Then the right hon. Gentleman has been discussing an Amendment not under consideration.
They are two separate points, and I shall call that at the bottom of the page separately, which is what I originally intended to do; I understood that the Committee wanted to take them together.
On a point of order. Would it not save time if they were taken together?
It might save time, but the Amendments are different.
As I see it, the Amendment which we are now discussing is fully relevant to the British Army of the Rhine and its position in Germany. At the moment, it is a military Force in occupation of a country, but what will occur when negotiations with the German Federal Government are completed?
The future position of the British Army of the Rhine forms part of the next Amendment; it cannot form part of this.
Further to that point of order. Is it not clear that all forces which are in military occupation of foreign countries are forces engaged in foreign countries in operations for the protection of life and property? On the other hand, all forces engaged in foreign countries for the protection of life and property are not necessarily in military occupation. Therefore, my right hon. Friend is perfectly right, and we can discuss both the points on this Amendment, but we can also take the next Amendment separately.
My Ruling is that we are discussing the two Amendments separately, and I hope that hon. Members will keep to that Ruling.
If you, Sir Charles, rule that the point I am trying to make is more germane to the next Amendment, I will endeavour to make this argument on that Amendment. I think it applies to both Amendments, but I am quite indifferent as to which Amendment on which I make it. Perhaps you would give a Ruling on the matter.
Perhaps as the right hon. Gentleman has started to make his point on the first Amendment he had better carry on.
It seems to me that the position of the British Forces in the Army of the Rhine is profoundly affected by this Amendment which we are discussing. After we had made our settlement with the German Government they would not be forces in military occupation of a foreign country, to wit, Germany. It seems to me that these limited words which my hon. and learned Friend has proposed will be far better, because I do not see otherwise how we can avoid having the whole British Army on the Rhine permanently admitted to be on active service and that, I am sure everyone would agree, would be most undesirable.

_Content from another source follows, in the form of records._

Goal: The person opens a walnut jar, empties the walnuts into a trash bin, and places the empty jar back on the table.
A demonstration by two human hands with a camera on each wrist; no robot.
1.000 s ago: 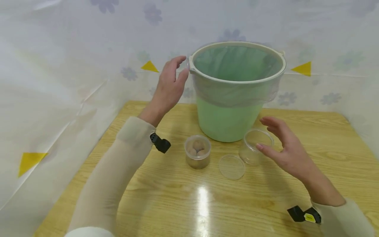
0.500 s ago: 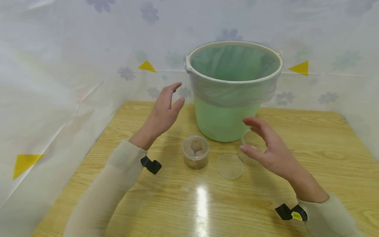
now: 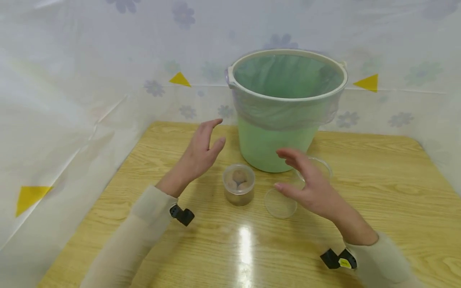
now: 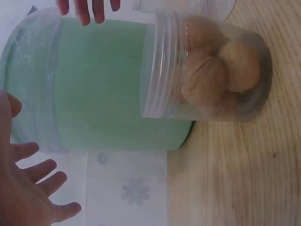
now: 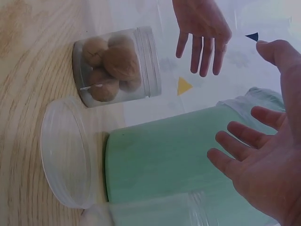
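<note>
A small clear jar of walnuts (image 3: 239, 183) (image 4: 207, 70) (image 5: 113, 66) stands uncapped on the wooden table (image 3: 378, 168), in front of a green bucket (image 3: 281, 108) lined with a clear bag. My left hand (image 3: 201, 150) hovers open to the jar's left, holding nothing. My right hand (image 3: 306, 186) hovers open to the jar's right, above a flat clear lid (image 3: 280, 204) (image 5: 66, 155) and partly in front of an empty clear jar (image 3: 317, 168). Neither hand touches the walnut jar.
White floral plastic sheeting (image 3: 90, 60) with yellow triangles walls the table at the back and left. The bucket (image 4: 99, 84) (image 5: 169, 160) fills the middle rear of the table. Black wrist cameras (image 3: 181, 215) sit on both sleeves.
My left hand came down from the bucket's rim to beside the walnut jar. My right hand slid left from the empty jar to above the lid.
</note>
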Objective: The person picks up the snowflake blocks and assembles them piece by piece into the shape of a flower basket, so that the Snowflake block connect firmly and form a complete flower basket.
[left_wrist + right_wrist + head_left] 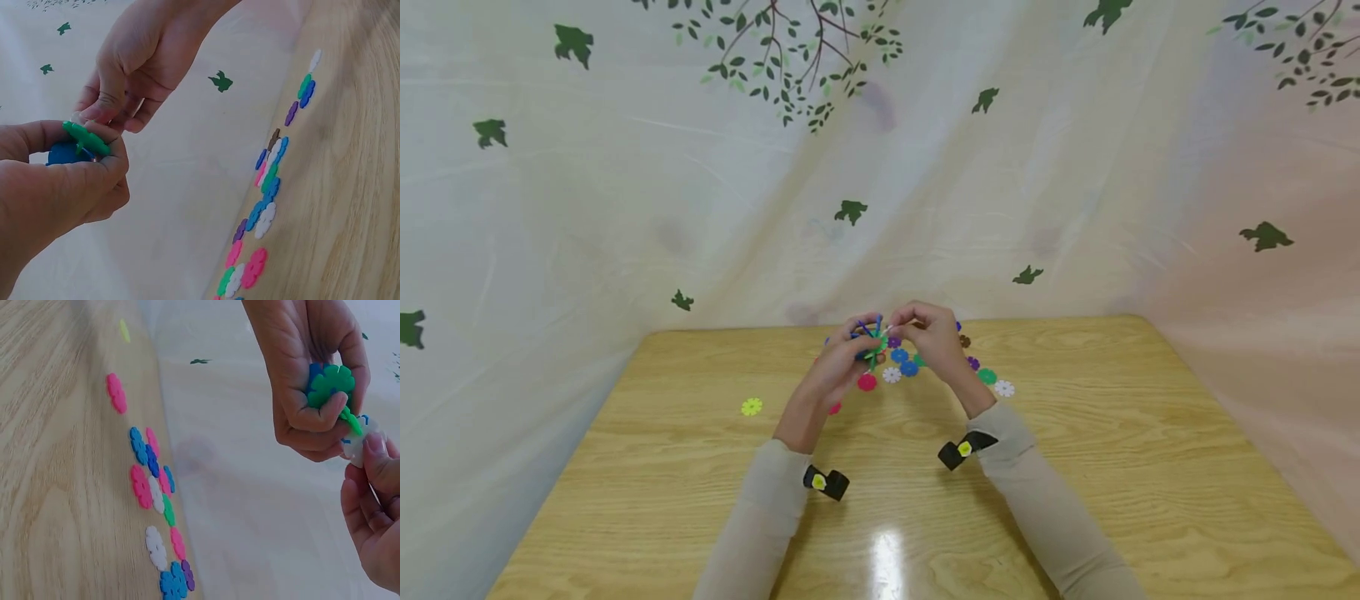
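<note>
Both hands up over the far middle of the table, working one small cluster of plastic flower discs.

Wooden table [1075, 467] backed by a leaf-print curtain [625, 208]. Left hand [838, 367] has its fingers curled tight round the cluster [872, 343] – green and blue discs slotted together, held above the tabletop, not resting on it. Right hand [934, 337] pinches a white disc [361, 442] between thumb and fingertips, its edge touching the cluster's green disc [331, 384]. Loose discs [901, 367] – blue, white, pink, green, purple – lie scattered on the table just below and beyond the hands. One yellow disc [751, 407] sits well apart, to the left. Black wrist cameras strapped to both sleeves.
</note>
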Demonstrator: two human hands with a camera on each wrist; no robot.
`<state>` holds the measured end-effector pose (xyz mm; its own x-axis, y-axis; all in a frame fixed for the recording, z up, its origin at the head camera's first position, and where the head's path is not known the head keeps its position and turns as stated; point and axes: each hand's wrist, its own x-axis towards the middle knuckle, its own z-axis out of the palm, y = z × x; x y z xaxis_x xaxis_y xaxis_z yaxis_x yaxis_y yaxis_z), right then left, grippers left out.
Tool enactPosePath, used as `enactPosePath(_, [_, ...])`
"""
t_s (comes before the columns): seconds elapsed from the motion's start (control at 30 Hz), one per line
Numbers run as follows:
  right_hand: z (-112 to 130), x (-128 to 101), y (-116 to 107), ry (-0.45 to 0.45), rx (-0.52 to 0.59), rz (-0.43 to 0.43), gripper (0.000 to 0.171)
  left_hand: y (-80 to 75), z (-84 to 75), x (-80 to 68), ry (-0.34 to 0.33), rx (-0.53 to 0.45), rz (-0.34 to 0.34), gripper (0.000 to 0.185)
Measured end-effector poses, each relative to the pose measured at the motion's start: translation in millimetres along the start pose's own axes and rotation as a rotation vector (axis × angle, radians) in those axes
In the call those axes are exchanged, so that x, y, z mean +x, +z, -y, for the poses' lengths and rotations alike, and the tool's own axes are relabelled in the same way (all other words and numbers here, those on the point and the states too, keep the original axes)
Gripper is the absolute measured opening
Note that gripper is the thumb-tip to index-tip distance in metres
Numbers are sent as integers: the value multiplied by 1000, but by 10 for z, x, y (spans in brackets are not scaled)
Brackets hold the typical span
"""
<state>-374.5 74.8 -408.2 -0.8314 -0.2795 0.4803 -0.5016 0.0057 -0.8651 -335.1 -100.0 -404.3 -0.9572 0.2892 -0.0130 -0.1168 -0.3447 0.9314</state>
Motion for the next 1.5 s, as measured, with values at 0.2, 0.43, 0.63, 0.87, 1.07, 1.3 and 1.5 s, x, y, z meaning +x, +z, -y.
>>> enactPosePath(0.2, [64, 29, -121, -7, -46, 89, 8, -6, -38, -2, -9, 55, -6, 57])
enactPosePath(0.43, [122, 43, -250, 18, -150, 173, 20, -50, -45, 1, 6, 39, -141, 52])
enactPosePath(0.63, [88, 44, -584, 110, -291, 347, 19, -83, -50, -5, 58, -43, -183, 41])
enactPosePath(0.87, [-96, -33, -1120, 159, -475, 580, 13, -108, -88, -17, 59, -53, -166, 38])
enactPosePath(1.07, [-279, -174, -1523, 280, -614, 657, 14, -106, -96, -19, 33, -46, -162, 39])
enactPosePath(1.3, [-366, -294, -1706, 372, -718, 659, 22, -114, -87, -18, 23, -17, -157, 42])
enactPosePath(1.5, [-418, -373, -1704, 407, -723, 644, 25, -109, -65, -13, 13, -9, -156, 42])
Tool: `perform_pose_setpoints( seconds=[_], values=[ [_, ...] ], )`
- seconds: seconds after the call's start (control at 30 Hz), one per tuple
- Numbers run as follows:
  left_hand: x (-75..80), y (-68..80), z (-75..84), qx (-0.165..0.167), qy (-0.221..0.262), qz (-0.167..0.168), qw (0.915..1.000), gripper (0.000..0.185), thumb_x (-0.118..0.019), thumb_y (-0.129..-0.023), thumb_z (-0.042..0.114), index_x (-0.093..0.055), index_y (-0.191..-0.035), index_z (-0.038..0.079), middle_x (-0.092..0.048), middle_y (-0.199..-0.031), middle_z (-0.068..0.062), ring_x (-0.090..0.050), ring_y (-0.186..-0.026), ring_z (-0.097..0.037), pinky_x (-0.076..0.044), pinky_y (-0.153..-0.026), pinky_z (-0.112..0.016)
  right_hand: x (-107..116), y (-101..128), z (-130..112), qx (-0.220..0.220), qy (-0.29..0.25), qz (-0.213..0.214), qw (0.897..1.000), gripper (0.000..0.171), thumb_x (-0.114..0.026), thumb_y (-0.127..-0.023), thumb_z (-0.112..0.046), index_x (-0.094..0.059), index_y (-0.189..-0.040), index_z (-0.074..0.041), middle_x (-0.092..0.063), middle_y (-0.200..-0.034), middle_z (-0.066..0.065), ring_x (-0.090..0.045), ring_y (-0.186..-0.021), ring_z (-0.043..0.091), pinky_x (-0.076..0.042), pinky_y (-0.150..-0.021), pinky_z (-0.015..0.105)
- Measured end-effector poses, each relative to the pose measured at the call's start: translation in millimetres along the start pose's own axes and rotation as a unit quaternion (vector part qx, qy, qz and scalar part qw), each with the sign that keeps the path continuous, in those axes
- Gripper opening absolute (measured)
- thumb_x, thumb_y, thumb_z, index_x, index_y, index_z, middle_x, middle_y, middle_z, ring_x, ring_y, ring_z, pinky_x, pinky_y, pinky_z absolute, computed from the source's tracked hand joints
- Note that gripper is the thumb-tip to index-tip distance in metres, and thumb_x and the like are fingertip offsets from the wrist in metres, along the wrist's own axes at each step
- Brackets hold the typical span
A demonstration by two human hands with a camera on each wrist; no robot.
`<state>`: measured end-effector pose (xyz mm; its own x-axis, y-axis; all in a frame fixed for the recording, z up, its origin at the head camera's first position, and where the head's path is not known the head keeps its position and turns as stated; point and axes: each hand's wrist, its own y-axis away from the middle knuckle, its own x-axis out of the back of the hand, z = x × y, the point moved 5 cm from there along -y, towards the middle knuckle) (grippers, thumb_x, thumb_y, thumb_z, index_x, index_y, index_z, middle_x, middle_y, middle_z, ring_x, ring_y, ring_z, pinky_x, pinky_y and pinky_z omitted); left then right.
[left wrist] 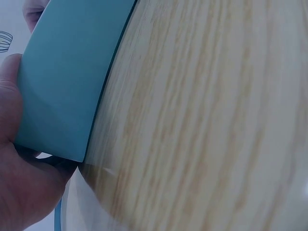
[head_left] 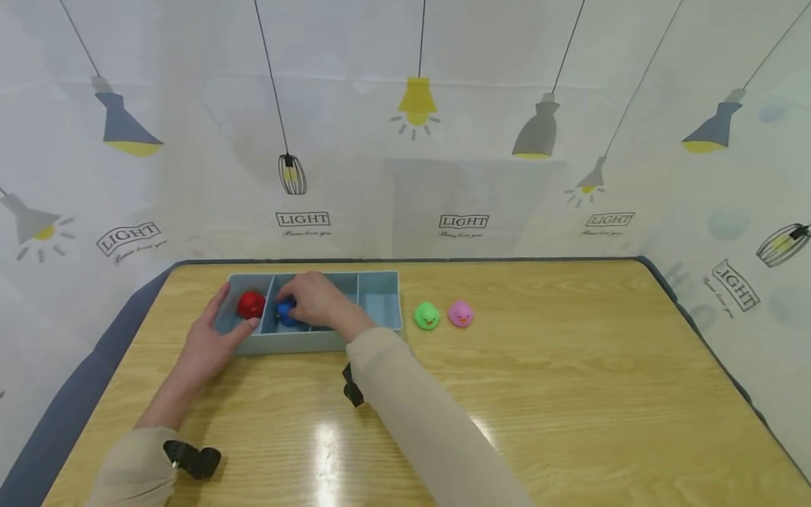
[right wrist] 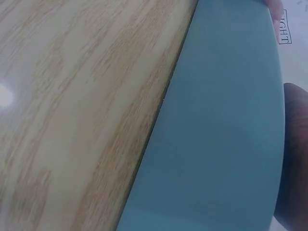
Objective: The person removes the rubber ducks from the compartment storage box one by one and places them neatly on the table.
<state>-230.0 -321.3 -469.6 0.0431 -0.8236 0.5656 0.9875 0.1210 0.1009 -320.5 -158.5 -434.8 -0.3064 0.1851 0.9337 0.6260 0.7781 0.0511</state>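
A grey-blue divided tray [head_left: 285, 343] stands on the table's left half. My left hand [head_left: 212, 345] grips its left end, thumb over the front rim and fingers along the left side. In the left wrist view, the thumb [left wrist: 9, 106] lies against the tray wall [left wrist: 72, 82]. A red rubber duck [head_left: 250, 304] sits in the leftmost compartment. Inside the second compartment, my right hand [head_left: 317, 299] pinches a blue rubber duck [head_left: 286, 314], partly hidden by the fingers. The right wrist view shows mostly the tray's front wall [right wrist: 216, 120], with that hand behind it.
Right of the tray, a green rubber duck [head_left: 427, 316] and a pink rubber duck [head_left: 461, 314] sit side by side on the wooden table [head_left: 538, 394]. A patterned cloth [head_left: 355, 141] with printed lamps hangs behind the table's back edge.
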Motion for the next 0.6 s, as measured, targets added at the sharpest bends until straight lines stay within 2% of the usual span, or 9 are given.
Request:
perform_pose_setpoints(
  seconds=[0.37, 0.6],
  values=[
    [-1.1, 0.5, -0.3, 0.007, -0.019, 0.004, 0.9998, 0.095, -0.061, -0.101, 0.05, 0.0, -0.167, 0.021, -0.006, -0.167, -0.03, -0.009, -0.149, -0.057, -0.017, -0.114, -0.076, 7, 7, 0, 0.007, -0.031, 0.009, 0.999, 0.034, -0.072, -0.096, -0.012, -0.073, -0.13, -0.017, -0.07, -0.127, -0.003, -0.06, -0.116, 0.01, -0.044, -0.102, 0.021],
    [-1.2, 0.9, -0.6, -0.001, -0.019, 0.0, 0.9998, 0.094, -0.058, -0.102, 0.052, 0.001, -0.167, 0.019, -0.004, -0.166, -0.031, -0.008, -0.149, -0.057, -0.018, -0.112, -0.078, 25, 18, -10, 0.047, -0.048, 0.036, 0.997, 0.033, -0.071, -0.098, -0.012, -0.073, -0.13, -0.015, -0.072, -0.124, -0.003, -0.06, -0.101, 0.007, -0.045, -0.095, 0.016]
  ],
)
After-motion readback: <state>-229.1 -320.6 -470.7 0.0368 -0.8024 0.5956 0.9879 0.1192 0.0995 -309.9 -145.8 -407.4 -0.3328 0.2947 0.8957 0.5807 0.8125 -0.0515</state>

We are not going to join the European Defence Community, but the whole future of that great section of the British Army which is associated with European defence will almost certainly be stationed, at least as far ahead as we can see, in Western Europe. But we hope and believe that conditions there will become increasingly stable, and it would be totally inappropriate to classify them as "on active service." Therefore, what I understand my hon. and learned Friend has tried to do is to see that we get the definition "on active service" narrowed to the point where there will be no danger of our being compelled to say that these Forces are on active service. It seems to me that both Amendments are equally applicable and most applicable of all to the vital question of the status of the Force which we call the British Army on the Rhine.The objection to this definition, taking the last three lines of it, is that it means that every soldier and every airman in a foreign country is to be permanently on active service. What we want to know from the Secretary of State for War is whether it is his intention in this definition to make every soldier and every airman permanently on active service when stationed in any force in a foreign country. If we take these two lines together:
that is all inclusive, one could imagine, under every circumstance. It would make all British troops and airmen in Germany, or the Canal Zone or Malaya, permanently on active service subject to the most stringent discipline punishment and so on. I think that the Secretary of State for War must very well see the objection of my right hon. Friend to that point because it is quite clear from a common sense point of view that very large numbers of these troops are no more on active service than troops in the United Kingdom. In fact, from any point of view, it is desirable that they should be under a much less strenuous discipline than the troops in the United Kingdom."in a foreign country in operations for the protection of life or property or is in military occupation of a foreign country".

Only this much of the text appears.